YOUR TASK. Produce as output only the lines below starting at the line with "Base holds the" and continuing through the line with "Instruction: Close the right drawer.", each one exactly as written.

MATERIAL SUPPLIED.
[Start of section]
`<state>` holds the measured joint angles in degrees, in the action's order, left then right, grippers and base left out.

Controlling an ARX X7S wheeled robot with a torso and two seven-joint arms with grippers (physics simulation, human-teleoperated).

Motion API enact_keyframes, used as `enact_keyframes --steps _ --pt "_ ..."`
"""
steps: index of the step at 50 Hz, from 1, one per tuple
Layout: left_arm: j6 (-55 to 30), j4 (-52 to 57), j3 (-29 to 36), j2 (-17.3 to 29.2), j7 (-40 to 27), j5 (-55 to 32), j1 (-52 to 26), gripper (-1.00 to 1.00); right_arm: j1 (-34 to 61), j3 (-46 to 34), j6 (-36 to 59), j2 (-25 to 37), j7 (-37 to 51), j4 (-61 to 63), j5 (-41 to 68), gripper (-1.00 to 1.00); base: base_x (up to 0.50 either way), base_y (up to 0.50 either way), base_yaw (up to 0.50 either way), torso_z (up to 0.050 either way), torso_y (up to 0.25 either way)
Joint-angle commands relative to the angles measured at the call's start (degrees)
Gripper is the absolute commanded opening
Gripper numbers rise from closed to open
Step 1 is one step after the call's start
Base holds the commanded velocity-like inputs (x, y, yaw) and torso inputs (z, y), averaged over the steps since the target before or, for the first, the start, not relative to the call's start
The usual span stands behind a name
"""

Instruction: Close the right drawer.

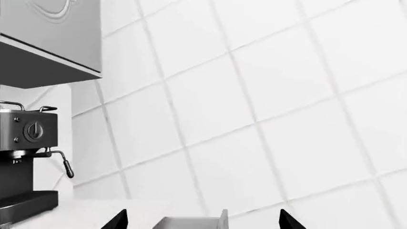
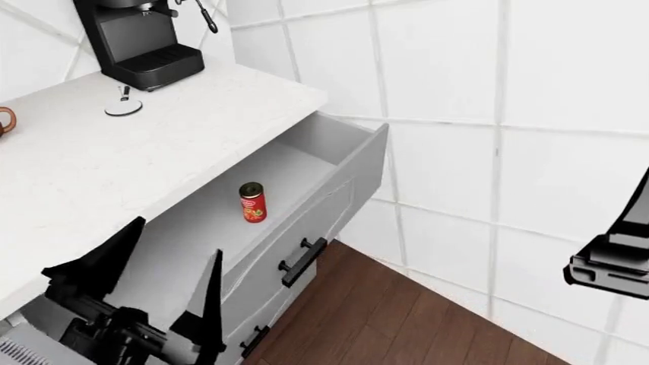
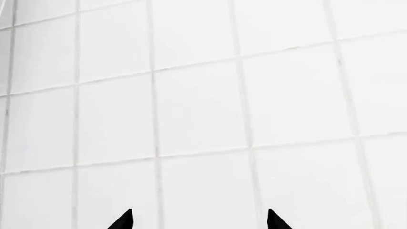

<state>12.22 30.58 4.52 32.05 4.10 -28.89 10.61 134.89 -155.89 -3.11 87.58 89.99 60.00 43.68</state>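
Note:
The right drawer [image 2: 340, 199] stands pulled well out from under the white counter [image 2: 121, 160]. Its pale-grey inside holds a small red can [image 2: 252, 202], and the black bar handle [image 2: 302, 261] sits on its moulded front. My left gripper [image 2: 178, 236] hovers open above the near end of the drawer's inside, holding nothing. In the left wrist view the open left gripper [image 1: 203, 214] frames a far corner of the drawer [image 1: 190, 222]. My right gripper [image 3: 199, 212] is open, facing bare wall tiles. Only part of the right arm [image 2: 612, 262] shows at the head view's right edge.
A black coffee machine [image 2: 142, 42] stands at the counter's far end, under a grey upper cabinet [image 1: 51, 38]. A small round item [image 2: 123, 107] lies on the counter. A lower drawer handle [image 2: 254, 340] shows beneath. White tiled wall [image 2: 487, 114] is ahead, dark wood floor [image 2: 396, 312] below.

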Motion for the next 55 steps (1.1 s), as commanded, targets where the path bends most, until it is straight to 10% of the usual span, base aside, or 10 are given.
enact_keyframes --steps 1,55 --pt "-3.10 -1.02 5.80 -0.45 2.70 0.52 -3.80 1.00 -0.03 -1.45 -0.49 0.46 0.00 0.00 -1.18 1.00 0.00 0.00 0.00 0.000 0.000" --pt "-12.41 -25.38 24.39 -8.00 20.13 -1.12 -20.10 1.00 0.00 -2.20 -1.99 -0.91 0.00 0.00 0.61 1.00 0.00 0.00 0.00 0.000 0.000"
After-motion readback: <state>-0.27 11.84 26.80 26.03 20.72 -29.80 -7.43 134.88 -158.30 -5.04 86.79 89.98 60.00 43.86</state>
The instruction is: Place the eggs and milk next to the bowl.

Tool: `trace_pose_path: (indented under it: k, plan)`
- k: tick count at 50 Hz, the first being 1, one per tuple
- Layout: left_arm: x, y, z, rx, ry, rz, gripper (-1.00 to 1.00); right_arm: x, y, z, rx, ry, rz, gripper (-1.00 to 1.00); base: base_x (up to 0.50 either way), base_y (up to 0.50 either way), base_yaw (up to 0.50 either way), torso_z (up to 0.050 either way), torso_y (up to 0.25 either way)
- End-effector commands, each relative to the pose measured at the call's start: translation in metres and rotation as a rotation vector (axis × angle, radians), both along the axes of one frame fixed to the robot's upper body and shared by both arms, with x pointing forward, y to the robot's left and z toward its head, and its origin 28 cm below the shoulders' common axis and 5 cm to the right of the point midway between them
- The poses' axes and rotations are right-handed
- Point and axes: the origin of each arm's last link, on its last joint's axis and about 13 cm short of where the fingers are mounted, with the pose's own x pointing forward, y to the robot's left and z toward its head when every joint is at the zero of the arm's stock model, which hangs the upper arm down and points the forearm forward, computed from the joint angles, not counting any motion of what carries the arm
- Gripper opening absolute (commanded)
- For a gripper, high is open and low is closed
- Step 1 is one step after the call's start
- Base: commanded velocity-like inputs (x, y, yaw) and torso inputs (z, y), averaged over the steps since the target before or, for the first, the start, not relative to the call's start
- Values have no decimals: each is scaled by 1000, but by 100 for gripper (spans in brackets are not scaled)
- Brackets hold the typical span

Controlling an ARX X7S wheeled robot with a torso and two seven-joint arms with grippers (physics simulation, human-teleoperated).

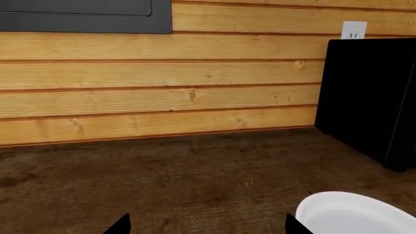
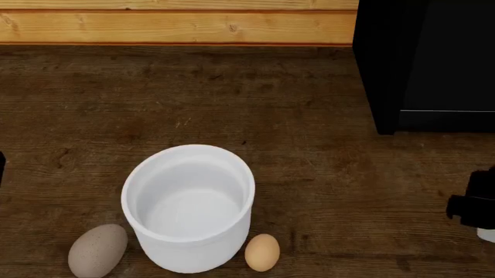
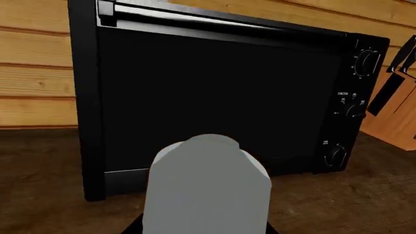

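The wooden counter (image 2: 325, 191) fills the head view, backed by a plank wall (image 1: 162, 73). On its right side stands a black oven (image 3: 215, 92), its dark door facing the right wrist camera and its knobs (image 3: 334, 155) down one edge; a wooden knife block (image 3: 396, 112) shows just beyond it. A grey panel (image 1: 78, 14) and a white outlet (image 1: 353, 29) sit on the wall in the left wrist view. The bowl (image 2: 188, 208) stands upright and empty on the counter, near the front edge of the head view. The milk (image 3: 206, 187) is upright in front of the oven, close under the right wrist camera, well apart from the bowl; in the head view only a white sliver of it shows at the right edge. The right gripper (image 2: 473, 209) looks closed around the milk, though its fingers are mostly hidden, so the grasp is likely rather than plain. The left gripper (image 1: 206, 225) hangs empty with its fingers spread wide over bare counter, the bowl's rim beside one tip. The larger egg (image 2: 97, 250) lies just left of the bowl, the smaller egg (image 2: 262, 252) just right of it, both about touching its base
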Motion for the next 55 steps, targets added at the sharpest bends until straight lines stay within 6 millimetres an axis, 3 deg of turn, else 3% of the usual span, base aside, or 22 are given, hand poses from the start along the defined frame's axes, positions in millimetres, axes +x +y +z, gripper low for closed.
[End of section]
EXERCISE RESPONSE.
Base holds the commanded velocity-like inputs (x, y, yaw) and torso inputs (z, y), averaged over the steps since the target before or, for the first, the start, not relative to the call's start
The usual span stands behind a name
"""

Instruction: Close the right drawer.

This answer is finished.